In the graph we are able to see a simultaneous increase for both variables until the maximum point at 16:20, whereafter precipitation makes a huge drop and pressure continues to stay relatively constant, making minor changes in the last 30 minutes of the hour.

To check this relationship we will calculate the correlation:

#calculate the correlation between pressure and precipitation
corr_1= kf_08_01['P'].corr(kf_08_01['RR'])
print(f'{corr_1:.5f}')

0.50001

The correlation is high since it lies in the bracket ±0.50 - ±1, and is positive So although it may not have seemed in the first graph that pressure changed signifcantly, it does have a large correlation with precipitation, and therefore impacts one another.

Humidity¶

Next we would like to investigate the Relative Humidity in the time period ("16:00 - 17:00" 2018-08-01), and we will once again do this graphically in order to have a better visual

#plot relative humidity against time in both station during time interval ('16:00-17:00' 2018-08-01)
efh_08_01 = ef_08_01.drop(['P','RR'], axis=1)
kfh_08_01 = kf_08_01.drop(['P','RR'], axis=1)

fig, hx = plt.subplots()
hx.plot(kfh_08_01, label='St anton')
hx.plot(efh_08_01, label='Galzig')
hx.legend()
hx.set_xlabel('Time')
hx.set_ylabel('relative humidity (%)')

Text(0, 0.5, 'relative humidity (%)')

Here we can see a large influx of relative humidity between 16:10 and 16:20 for St Anton, and a large drop in relative humidity in Galzig between 16:10- 16:40.

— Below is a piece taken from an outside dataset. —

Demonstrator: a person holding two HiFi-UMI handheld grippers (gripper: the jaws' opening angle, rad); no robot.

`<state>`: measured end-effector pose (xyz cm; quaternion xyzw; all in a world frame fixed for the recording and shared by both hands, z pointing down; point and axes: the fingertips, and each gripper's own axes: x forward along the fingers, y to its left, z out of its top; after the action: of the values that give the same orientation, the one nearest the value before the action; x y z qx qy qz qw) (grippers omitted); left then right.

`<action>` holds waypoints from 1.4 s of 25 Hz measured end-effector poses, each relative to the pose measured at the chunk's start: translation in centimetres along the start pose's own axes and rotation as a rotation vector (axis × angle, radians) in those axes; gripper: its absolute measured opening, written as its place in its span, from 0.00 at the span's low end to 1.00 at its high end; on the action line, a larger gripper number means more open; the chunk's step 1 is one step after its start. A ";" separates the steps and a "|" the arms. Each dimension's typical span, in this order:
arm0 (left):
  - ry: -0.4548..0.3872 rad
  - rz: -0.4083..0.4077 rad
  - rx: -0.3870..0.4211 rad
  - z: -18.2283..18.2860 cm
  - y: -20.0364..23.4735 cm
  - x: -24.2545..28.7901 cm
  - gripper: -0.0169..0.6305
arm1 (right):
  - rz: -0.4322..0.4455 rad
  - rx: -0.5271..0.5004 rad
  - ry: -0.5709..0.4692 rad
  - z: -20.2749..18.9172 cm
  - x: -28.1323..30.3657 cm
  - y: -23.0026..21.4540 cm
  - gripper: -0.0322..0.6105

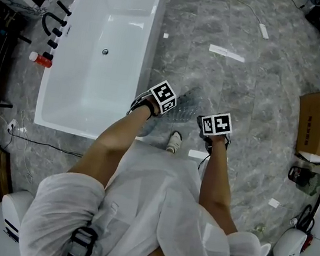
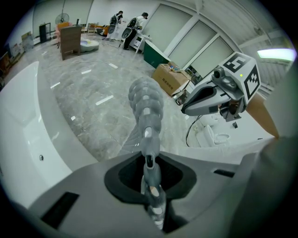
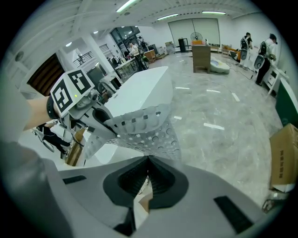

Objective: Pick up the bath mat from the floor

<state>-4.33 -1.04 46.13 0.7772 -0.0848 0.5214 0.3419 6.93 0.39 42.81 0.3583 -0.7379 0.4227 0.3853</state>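
— What's biggest?
— A white bathtub (image 1: 121, 29) on a grey marble floor (image 1: 243, 89). Beside it, a see-through bath mat (image 3: 144, 130) is held up, its length running gripper to gripper.
— The grippers?
— The left gripper (image 2: 149, 160) and right gripper (image 3: 148, 163) each pinch one end.

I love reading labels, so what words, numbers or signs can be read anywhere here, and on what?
No text here is legible.
Brown cardboard box: red print, too blurred to read.
Black-and-white marker cubes: square patterns only, no words or numbers.
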 end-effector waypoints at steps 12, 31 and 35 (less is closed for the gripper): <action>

We would like to investigate the correlation between relative humidity and precipitation deeper in both stations:

#plot a graph of of precipitation against relative humidity in time interval ('16:00-17:00' 2018-08-01)

fig, jx = plt.subplots(figsize=(16,9))
jx.plot(kfrr_08_01, label='St anton precipitation')
jx1 = jx.twinx()
jx1.plot(kfh_08_01, label='St anton humidity', color='green')

jx.legend(loc='upper left')
jx1.legend()
jx.set_title('How precipitation changes with relative humidity')
jx.set_xlabel('time')
jx1.set_ylabel('Relative humidty (%)')
jx.set_ylabel('Precipitaion (mm/10 minutes)')

Text(0, 0.5, 'Precipitaion (mm/10 minutes)')

In this direct comparison we can see that during the time interval 16:00 - 16:20 humidity and precipitation increase at similar rate, but after 16:20 precipitation (mm/10 minutes) decreases back to a low of 0.9mm/10 minutes whereas humidity has a slight increase again.

#calculate the correlation between relative humidity and precipitation
corr= kf_08_01['RF'].corr(kf_08_01['RR'])
print(f'{corr:.5f}')

0.39017

Here we can see that there is a medium correlation between the two factors since it lies between ±0.30 and ±0.49. Therefore we can conclude that the two variables, relative humidity and precipitation, are linked and impact one another.

Overall¶

Through this investigation we have found that Relative Humidity and Pressure do infact impact Precipitation and there is a medium and high correlation between the two variables and Precipitation respectively.